Task to carry out: An exact copy of the listing below is needed, with no pictures in it.
Provided data START
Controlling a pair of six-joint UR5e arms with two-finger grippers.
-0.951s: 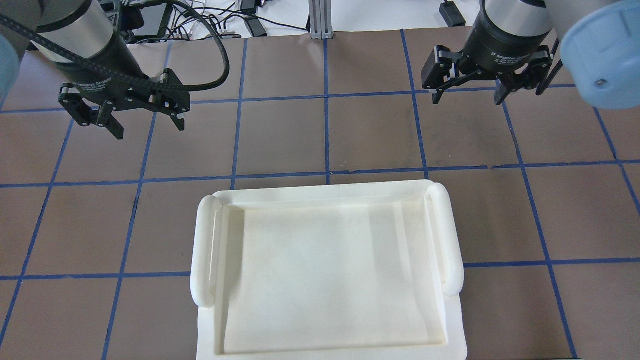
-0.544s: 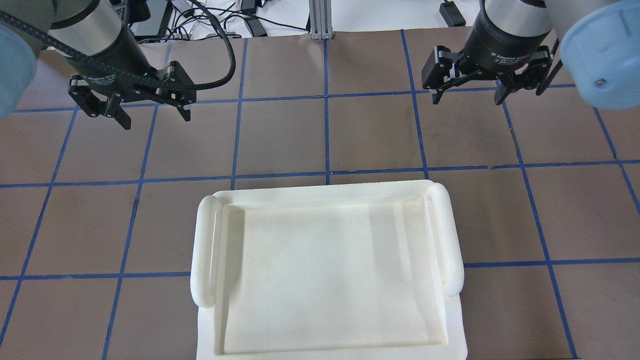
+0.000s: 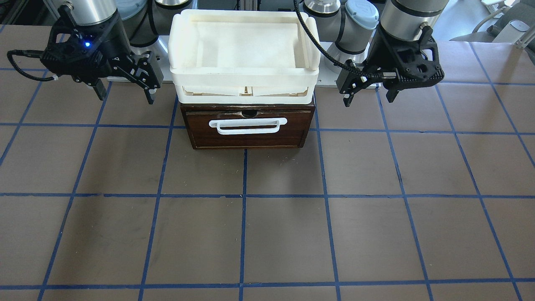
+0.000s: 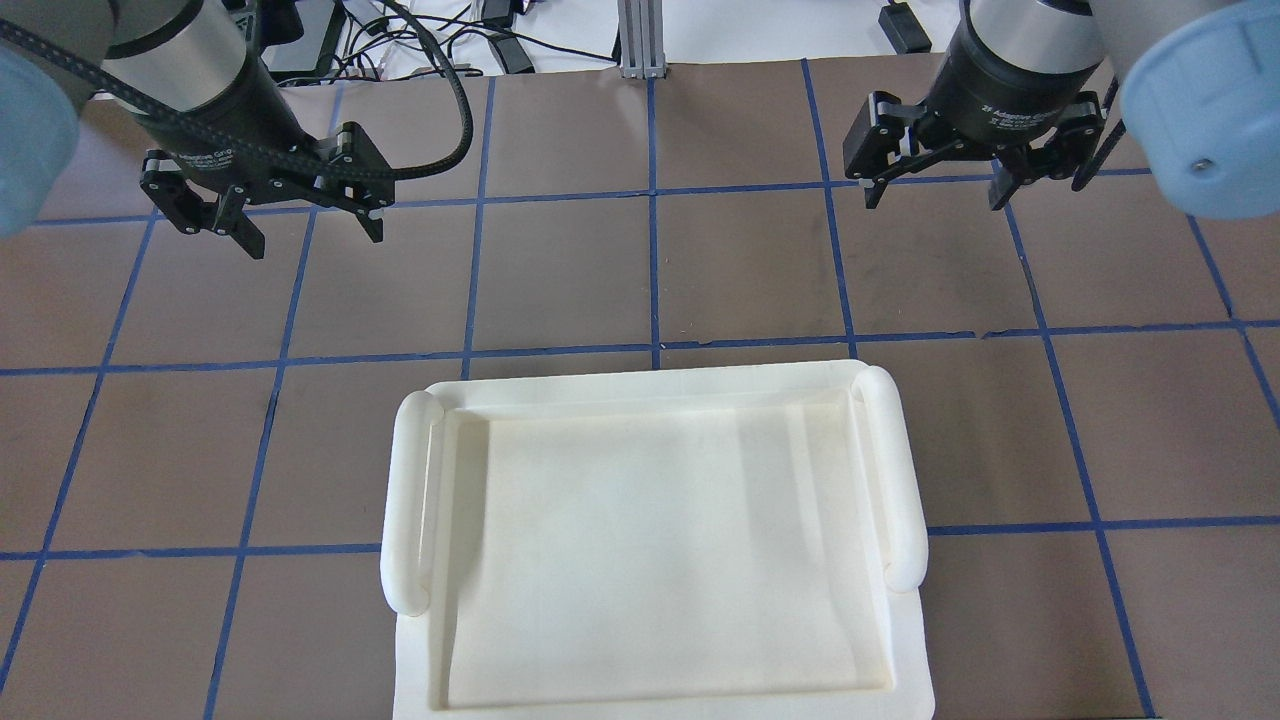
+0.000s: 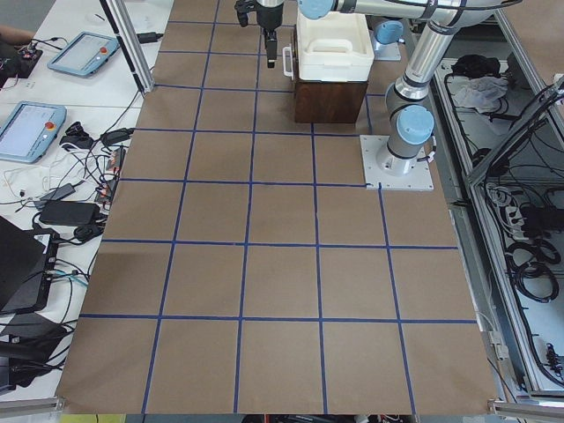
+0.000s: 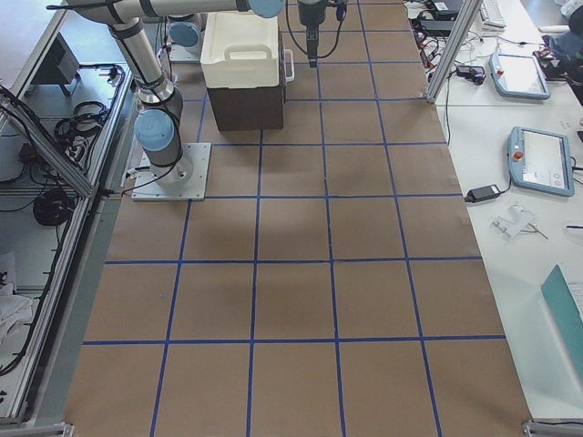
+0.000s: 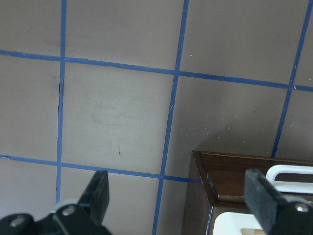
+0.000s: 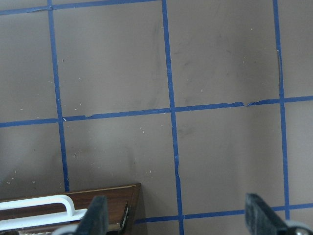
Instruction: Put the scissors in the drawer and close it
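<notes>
The drawer (image 3: 200,136) has a dark brown front and a white bar handle (image 3: 248,125). It sits pushed in, flush with its brown box. The scissors show in no view. My left gripper (image 4: 312,238) is open and empty, hovering above the table to the drawer's side; it is on the right in the front view (image 3: 368,99). Its wrist view shows the drawer's corner (image 7: 230,181) below the fingers. My right gripper (image 4: 935,200) is open and empty on the other side (image 3: 125,98). Its wrist view shows the handle's end (image 8: 34,203).
A cream-white plastic tray (image 4: 640,385) sits on top of the brown box and hides the drawer from above. The brown table has a blue tape grid. The side tables hold tablets (image 6: 524,73) and cables.
My left gripper has moved a little toward the far edge and turned more level. It has stayed open. The right gripper has not moved.
</notes>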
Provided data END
Result for this exercise:
Controlling a pair of six-joint UR5e arms with two-finger grippers.
-0.951s: 
-0.544s: 
+0.000s: 
+0.000s: 
+0.000s: 
+0.000s: 
+0.000s: 
+0.000s: 
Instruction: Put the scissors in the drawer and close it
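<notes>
The drawer (image 3: 200,136) has a dark brown front and a white bar handle (image 3: 248,125). It sits pushed in, flush with its brown box. The scissors show in no view. My left gripper (image 4: 312,238) is open and empty, hovering above the table to the drawer's side; it is on the right in the front view (image 3: 368,99). Its wrist view shows the drawer's corner (image 7: 230,181) below the fingers. My right gripper (image 4: 935,200) is open and empty on the other side (image 3: 125,98). Its wrist view shows the handle's end (image 8: 34,203).
A cream-white plastic tray (image 4: 640,385) sits on top of the brown box and hides the drawer from above. The brown table has a blue tape grid. The side tables hold tablets (image 6: 524,73) and cables.
My left gripper has moved a little toward the far edge and turned more level. It has stayed open. The right gripper has not moved.
</notes>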

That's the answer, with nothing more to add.